▸ Activity
Each line from the start of the listing below through the line containing "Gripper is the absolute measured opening" should be reproduced exactly, with no others.

▸ Collected data
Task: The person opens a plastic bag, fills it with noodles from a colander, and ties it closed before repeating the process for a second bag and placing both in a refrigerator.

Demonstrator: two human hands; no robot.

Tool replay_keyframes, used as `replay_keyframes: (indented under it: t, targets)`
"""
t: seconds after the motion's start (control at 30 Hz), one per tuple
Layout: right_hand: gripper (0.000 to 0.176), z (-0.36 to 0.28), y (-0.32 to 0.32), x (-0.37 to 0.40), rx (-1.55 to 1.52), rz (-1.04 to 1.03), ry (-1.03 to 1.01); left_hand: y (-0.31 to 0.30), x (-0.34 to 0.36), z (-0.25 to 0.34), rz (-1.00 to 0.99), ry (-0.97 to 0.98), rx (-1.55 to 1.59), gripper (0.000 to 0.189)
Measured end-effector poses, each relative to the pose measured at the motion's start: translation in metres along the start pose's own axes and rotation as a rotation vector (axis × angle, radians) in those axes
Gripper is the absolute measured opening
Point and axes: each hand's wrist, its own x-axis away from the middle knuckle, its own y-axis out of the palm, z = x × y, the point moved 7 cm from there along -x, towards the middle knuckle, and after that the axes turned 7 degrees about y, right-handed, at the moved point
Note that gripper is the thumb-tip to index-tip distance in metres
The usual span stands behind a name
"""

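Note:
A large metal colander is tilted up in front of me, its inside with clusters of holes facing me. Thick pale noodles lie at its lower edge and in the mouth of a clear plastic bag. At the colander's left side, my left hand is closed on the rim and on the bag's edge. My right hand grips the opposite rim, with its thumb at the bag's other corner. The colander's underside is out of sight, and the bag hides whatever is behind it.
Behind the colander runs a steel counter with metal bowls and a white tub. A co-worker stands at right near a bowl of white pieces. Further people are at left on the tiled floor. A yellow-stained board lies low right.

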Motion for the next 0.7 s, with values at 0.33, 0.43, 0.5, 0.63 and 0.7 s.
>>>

▸ Response
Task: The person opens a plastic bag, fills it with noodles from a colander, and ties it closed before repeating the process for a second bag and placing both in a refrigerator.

Demonstrator: two human hands; no robot.

Tool replay_keyframes, used as `replay_keyframes: (indented under it: t, targets)`
"""
t: seconds after the motion's start (control at 30 Hz), one per tuple
Layout: right_hand: gripper (0.000 to 0.176), z (-0.36 to 0.28), y (-0.32 to 0.32), x (-0.37 to 0.40), rx (-1.55 to 1.52), rz (-1.04 to 1.03), ry (-1.03 to 1.01); left_hand: y (-0.31 to 0.30), x (-0.34 to 0.36), z (-0.25 to 0.34), rz (-1.00 to 0.99), ry (-0.97 to 0.98), rx (-1.55 to 1.59), gripper (0.000 to 0.189)
Measured end-effector poses, each relative to the pose measured at the motion's start: translation in metres along the start pose's own axes and rotation as a rotation vector (axis × angle, radians) in those axes
Gripper is the absolute measured opening

With that, the exercise is complete.